The Academy and College of Philadelphia (1749–1791) was a boys' school and men's college in Philadelphia in the colonial-era Province of Pennsylvania. The college evolved into the University of Pennsylvania.

Founded in 1749 by a group of local notables that included Benjamin Franklin, the Academy of Philadelphia began as a private secondary school, occupying a former religious school building at the southwest corner of 4th and Arch Streets. The academy taught reading, writing, and arithmetic to both paying and charity students. The College of Philadelphia was founded in 1755, when the academy's charter was amended to allow the granting of advanced academic degrees. The Medical School of the College of Philadelphia, founded in 1765, was the first medical school in North America.

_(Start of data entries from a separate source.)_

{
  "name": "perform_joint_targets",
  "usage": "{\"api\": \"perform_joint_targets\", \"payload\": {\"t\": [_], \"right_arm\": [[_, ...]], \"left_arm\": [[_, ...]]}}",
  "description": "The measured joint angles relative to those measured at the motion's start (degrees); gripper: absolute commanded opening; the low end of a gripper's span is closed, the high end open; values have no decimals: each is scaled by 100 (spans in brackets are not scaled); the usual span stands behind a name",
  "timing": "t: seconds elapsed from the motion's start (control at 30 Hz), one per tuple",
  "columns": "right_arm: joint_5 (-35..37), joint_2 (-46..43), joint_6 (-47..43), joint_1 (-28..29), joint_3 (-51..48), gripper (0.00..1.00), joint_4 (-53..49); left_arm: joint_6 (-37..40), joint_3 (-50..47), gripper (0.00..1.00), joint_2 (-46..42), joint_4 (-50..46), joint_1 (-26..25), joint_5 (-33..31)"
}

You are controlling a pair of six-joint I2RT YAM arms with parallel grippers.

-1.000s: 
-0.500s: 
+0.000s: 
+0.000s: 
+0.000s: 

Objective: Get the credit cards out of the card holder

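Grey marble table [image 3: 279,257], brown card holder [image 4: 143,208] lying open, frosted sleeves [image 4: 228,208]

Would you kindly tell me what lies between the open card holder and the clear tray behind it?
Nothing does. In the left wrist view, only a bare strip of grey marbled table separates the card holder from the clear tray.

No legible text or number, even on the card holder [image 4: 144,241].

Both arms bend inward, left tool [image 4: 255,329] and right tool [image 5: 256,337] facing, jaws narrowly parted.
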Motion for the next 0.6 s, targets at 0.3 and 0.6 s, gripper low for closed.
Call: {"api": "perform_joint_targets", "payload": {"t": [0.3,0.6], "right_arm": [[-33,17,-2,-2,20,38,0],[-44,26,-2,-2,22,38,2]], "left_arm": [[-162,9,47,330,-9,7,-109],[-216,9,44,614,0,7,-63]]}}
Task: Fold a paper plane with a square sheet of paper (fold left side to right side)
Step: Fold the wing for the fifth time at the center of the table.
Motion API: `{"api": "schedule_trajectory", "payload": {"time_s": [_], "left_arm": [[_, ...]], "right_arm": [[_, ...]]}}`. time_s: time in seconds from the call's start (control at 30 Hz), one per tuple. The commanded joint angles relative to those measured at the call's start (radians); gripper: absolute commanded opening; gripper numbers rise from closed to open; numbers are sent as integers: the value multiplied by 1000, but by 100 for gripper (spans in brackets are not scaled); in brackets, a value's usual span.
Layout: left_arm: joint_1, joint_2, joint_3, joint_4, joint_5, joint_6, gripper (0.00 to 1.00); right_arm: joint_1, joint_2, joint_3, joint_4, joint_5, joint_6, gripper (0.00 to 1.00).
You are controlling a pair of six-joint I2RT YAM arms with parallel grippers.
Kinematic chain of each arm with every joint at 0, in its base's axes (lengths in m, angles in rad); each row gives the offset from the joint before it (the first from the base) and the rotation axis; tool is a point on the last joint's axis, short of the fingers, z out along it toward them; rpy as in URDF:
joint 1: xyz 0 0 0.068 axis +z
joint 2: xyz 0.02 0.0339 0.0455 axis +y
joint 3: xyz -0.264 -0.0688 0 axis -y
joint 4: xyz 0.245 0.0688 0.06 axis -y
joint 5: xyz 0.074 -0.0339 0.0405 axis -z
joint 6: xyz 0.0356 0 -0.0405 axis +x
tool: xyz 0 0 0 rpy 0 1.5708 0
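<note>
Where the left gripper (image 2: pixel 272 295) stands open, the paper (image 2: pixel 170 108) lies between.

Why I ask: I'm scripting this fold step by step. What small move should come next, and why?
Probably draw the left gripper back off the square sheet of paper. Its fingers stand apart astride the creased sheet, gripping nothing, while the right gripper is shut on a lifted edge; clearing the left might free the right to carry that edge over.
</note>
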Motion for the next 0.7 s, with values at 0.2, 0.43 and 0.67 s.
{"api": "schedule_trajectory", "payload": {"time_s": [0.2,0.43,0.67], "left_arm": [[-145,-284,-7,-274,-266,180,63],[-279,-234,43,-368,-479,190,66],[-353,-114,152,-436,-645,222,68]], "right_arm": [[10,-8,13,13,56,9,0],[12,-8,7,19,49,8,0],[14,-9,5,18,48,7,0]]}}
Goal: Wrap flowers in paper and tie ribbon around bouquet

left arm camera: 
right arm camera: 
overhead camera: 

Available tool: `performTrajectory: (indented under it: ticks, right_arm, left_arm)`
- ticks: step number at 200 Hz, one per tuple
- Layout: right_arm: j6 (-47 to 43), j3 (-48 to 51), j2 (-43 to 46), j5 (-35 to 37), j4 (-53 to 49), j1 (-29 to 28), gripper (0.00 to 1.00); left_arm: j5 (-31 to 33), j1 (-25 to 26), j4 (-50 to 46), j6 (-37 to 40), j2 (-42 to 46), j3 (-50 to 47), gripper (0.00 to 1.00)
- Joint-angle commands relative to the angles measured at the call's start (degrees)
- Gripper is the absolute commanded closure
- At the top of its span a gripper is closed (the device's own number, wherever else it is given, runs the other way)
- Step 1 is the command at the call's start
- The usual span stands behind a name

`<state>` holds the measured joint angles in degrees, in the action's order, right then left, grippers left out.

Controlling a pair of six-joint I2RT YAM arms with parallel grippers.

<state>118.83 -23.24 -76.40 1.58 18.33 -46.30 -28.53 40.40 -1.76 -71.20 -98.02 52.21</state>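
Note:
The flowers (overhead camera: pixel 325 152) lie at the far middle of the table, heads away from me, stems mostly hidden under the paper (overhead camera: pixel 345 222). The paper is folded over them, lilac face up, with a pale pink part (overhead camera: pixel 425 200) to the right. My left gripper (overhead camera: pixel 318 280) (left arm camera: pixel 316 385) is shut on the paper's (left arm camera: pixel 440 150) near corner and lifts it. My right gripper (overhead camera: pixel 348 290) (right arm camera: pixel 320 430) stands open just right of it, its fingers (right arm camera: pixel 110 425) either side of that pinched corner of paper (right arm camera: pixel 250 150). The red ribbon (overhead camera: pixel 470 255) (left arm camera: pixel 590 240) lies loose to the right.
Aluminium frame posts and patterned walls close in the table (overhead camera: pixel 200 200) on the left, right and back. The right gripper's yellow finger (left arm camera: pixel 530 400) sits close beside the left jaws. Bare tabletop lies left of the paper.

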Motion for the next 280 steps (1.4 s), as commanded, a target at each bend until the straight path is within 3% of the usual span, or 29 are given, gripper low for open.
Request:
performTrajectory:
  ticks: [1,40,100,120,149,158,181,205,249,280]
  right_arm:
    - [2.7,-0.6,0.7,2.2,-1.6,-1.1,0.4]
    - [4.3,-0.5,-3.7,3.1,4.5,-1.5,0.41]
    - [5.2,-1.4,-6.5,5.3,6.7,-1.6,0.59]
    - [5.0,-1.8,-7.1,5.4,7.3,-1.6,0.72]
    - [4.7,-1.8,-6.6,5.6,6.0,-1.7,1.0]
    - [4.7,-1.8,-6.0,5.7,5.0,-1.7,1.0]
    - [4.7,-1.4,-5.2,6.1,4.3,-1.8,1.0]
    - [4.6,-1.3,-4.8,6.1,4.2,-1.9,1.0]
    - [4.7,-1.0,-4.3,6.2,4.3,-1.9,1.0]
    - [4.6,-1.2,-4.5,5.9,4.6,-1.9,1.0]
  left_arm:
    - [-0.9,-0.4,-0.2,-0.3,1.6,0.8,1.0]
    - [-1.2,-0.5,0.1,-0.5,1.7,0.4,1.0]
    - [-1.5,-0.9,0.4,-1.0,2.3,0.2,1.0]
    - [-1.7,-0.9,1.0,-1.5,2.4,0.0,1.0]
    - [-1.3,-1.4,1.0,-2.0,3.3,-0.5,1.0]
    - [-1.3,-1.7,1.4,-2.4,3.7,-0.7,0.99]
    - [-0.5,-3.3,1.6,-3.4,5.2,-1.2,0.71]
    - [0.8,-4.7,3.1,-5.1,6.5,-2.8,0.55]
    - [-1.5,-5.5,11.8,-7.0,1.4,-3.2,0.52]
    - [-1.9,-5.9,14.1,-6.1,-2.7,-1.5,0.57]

In 1791, the College of Philadelphia merged with the University of the State of Pennsylvania, to form the present-day University of Pennsylvania.

==History==
Benjamin Franklin was the first president of the board of trustees and authored the constitution for the academy, which was notable for its emphasis on modern languages and science in place of Latin and Greek. The academy opened for the secondary schooling of boys on August 13, 1751, with a charity school opening shortly afterwards.

The building that housed the academy had originally been set up in 1740 as a charity school supporting the ministry of George Whitefield with a hall for him to preach in, although Franklin, who had a hand in it, made sure its use was wider:

Both house and ground were vested in trustees, expressly for the use of any preacher of any religious persuasion who might desire to say something to the people at Philadelphia; the design in building not being to accommodate any particular sect, but the inhabitants in general; so that even if the Mufti of Constantinople were to send a missionary to preach Mohammedanism to us, he would find a pulpit at his service.

The college was granted a charter in 1755 and William Smith became its provost in 1756. The school graduated its first class of seven men on May 17, 1757, six with Bachelor of Arts degrees and one with a Master of Arts.

In 1765, physicians John Morgan and William Shippen, Sr. founded the Medical School of the College of Philadelphia, the first medical school in North America. That same year the first dormitory was built.

The college educated many of the future leaders of the United States. Twenty-one members of the Continental Congress were graduates of the school, and nine signers of the Declaration of Independence were either alumni or trustees of the university. Five signers of the Constitution received undergraduate or honorary degrees from the university, and another five were trustees. Some of the soldiers who took part of the Siege of Charleston were also alumnae of the college, including Archibald Thomas.

Despite this record, at the time of the American Revolution, the trustees were seen as Loyalist sympathizers. Thomas Coombe, Jr., who had been a valedictorian, fled to England once the British army arrived in the colonies.

When the revolutionary government of Pennsylvania regained control of the city of Philadelphia after the British occupation of 1777–78, it rechartered the institution as the "University of the State of Pennsylvania", appointed new trustees, and dismissed Smith as provost.

Following repeated lawsuits by Smith and the original trustees, the state restored the college's charter in 1789, but the university continued to operate on the original campus. In 1791, the two competing institutions merged, forming the University of Pennsylvania.